String Handling and Regular Expressions

This lesson covers string handling — the manipulation, traversal and processing of text — and regular expressions, the compact pattern-matching language used to search, validate and transform text. Text is the most common data type a program handles: usernames, postcodes, file contents, network messages and user input are all strings, so fluent string manipulation is a core A-Level skill. Underpinning all of it is the idea that a character is fundamentally a number (its character code), which is what makes both encryption and validation possible.

Spec Mapping

This lesson addresses string-handling operations within the Fundamentals of programming section of the AQA A-Level Computer Science (7517) specification (subject content area 4.1.1), together with the representation of characters using ASCII and Unicode (links to data representation in 4.5.3). It covers: string length, position/indexing, slicing (substring), concatenation, case conversion and searching; converting between character and character code (ord/chr); the structure of ASCII and the extension to Unicode; and practical pattern matching with regular expressions for validation and extraction. You are expected to write code that manipulates strings character by character, use string operations correctly, and interpret or construct simple regular expressions.

What is a string?

A string is an ordered sequence of characters. In most modern languages — including Python, Java and C# — strings are immutable: once created they cannot be altered in place. Any operation that appears to change a string in fact constructs a new string and leaves the original untouched.

greeting = "Hello"
greeting.upper()        # returns "HELLO" but does NOT change greeting
print(greeting)         # still "Hello"
greeting = greeting.upper()   # to keep the result, reassign it
print(greeting)         # now "HELLO"

Immutability matters for two reasons. First, it explains why greeting.upper() on its own seems to "do nothing" — a very common beginner bug.
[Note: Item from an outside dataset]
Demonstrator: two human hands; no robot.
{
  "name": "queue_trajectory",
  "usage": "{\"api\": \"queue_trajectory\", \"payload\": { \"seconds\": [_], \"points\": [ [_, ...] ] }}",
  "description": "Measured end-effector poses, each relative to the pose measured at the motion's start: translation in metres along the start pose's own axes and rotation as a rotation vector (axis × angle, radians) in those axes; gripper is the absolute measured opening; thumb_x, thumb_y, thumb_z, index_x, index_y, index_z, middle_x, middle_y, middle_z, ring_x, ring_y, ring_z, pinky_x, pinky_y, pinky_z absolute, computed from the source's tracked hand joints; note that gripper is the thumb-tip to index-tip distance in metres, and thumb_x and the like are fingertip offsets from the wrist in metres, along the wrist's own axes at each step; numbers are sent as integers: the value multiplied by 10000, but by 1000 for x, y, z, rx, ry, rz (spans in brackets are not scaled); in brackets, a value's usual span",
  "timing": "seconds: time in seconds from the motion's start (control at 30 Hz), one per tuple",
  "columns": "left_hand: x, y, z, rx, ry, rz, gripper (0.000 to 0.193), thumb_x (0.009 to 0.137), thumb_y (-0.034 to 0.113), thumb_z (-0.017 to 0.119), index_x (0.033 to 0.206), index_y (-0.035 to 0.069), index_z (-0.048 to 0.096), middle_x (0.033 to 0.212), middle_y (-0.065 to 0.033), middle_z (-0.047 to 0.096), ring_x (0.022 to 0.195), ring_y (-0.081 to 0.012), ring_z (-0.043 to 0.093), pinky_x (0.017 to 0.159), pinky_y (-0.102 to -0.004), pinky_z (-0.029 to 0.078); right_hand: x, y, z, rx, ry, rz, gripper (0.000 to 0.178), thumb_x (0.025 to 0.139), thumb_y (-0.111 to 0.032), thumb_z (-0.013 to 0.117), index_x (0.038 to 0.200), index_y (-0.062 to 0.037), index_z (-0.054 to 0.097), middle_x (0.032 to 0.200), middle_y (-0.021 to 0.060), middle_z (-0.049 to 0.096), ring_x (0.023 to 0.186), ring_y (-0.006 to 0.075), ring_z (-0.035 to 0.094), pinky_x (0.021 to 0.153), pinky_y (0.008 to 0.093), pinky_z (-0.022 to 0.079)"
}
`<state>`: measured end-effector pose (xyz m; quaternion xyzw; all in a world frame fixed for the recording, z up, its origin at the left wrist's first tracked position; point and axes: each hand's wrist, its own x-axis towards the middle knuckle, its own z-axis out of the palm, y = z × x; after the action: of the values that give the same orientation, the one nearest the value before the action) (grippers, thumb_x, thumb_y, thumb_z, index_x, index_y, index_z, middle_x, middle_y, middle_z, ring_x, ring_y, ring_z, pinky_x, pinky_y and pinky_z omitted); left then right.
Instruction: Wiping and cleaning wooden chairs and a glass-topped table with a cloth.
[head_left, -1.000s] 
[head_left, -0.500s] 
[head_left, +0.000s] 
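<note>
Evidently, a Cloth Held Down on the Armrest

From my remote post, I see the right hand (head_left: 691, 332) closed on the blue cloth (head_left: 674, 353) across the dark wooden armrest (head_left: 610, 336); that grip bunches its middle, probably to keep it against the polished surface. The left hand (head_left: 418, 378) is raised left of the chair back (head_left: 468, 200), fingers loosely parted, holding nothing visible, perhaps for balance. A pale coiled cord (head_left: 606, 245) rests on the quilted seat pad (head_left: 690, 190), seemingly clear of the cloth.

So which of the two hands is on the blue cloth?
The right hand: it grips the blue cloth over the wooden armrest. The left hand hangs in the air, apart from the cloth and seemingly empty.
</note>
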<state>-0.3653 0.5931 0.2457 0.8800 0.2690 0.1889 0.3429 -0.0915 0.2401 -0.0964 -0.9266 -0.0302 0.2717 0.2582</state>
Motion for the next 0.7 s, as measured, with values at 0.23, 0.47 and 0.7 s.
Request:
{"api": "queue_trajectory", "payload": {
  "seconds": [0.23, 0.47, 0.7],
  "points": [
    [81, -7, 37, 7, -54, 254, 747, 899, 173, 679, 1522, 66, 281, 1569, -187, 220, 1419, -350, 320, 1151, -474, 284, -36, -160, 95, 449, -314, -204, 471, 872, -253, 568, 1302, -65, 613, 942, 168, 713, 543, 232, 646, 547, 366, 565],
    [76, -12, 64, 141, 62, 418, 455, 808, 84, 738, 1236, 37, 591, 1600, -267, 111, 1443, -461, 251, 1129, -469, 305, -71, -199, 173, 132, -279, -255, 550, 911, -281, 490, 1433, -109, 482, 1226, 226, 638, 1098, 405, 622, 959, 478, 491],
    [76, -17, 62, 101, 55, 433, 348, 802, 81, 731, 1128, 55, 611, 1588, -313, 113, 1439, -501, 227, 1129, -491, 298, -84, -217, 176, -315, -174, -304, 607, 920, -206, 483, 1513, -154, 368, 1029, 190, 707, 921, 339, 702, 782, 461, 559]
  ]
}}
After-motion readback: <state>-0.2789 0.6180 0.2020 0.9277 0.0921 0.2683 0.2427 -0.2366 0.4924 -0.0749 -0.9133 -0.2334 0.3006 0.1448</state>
Second, it means that building a long string by repeated concatenation in a loop can be inefficient, because each += creates a brand-new string; for heavy work, building a list and using join at the end is preferred.

Core string operations

Operation	Purpose	Python	Result
Length	Count characters	`len("Hello")`	`5`
Indexing	One character by position (0-based)	`"Hello"[1]`	`"e"`
Slicing	Extract a substring	`"Hello"[1:4]`	`"ell"`
Concatenation	Join strings	`"Hi" + " there"`	`"Hi there"`
Repetition	Repeat	`"Ha" * 3`	`"HaHaHa"`
Membership	Is a substring present?	`"ell" in "Hello"`	`True`
Case	Change case	`"Hello".upper()`	`"HELLO"`
Strip	Remove surrounding whitespace	`" Hi ".strip()`	`"Hi"`
Split	Break into a list	`"a,b,c".split(",")`	`["a","b","c"]`
Join	Combine a list into a string	`",".join(["a","b"])`	`"a,b"`
Replace	Substitute occurrences	`"cat".replace("c","b")`	`"bat"`
Find	Position of a substring	`"Hello".find("ll")`	`2`

Indexing and slicing in detail

Positions are zero-based, so the first character of "COMPUTER" is at index 0 and the last (the eighth character) is at index 7. A slice s[start:stop] returns characters from start up to but not including stop — the half-open interval that catches so many students out.

word = "COMPUTER"
#       01234567   index of each character
print(word[0])      # "C"        first character
print(word[7])      # "R"        last character
print(word[0:4])    # "COMP"     indices 0,1,2,3 — NOT 4
print(word[4:])     # "UTER"     from index 4 to the end
print(word[-1])     # "R"        negative index counts from the end
print(len(word))    # 8

The slice word[0:4] has length 4 - 0 = 4; this "stop minus start equals length" rule is the quickest way to predict a slice's result in an exam.

Traversing a string

Processing text character by character is the workhorse of string handling — counting vowels, reversing, encrypting and validating all rest on it.

AQA-style pseudocode

# AQA-style pseudocode: count the vowels in a word
text = "COMPUTER"
count = 0
FOR i = 0 TO LENGTH(text) - 1
    IF text[i] IN ['A','E','I','O','U'] THEN
        count = count + 1
    ENDIF
NEXT i
OUTPUT count

Python

text = "COMPUTER"

# Direct iteration over characters (preferred)
vowels = 0
for char in text:
    if char in "AEIOU":
        vowels += 1
print(vowels)          # 3

# Indexed iteration when the position is needed
for i in range(len(text)):
    print(f"Index {i}: {text[i]}")

Characters are numbers: ASCII and Unicode

Every character is stored as a number — its character code. The original scheme, ASCII (American Standard Code for Information Interchange), uses 7 bits to encode 128 characters: the control codes, digits, upper- and lower-case Latin letters and common punctuation. ord returns a character's code; chr converts a code back to its character.

ord("A")     # 65
chr(65)      # "A"
ord("a")     # 97
ord("0")     # 48

Character	Code	Character	Code
`' '` (space)	32	`'A'`	65
`'!'`	33	`'Z'`	90
`'0'`	48	`'a'`	97
`'9'`	57	`'z'`	122

Three facts about this table are worth memorising because they enable character arithmetic:

The digits '0'–'9' occupy a contiguous block 48–57, so ord(d) - 48 converts a digit character to its numeric value.
Upper-case letters occupy 65–90 and lower-case 97–122, each contiguous and in alphabetical order, so ord('C') - ord('A') gives a letter's position in the alphabet (here, 2).
The same letter differs by exactly 32 between cases — ord('a') - ord('A') == 32 — which is why a single bit (value 32) toggles case.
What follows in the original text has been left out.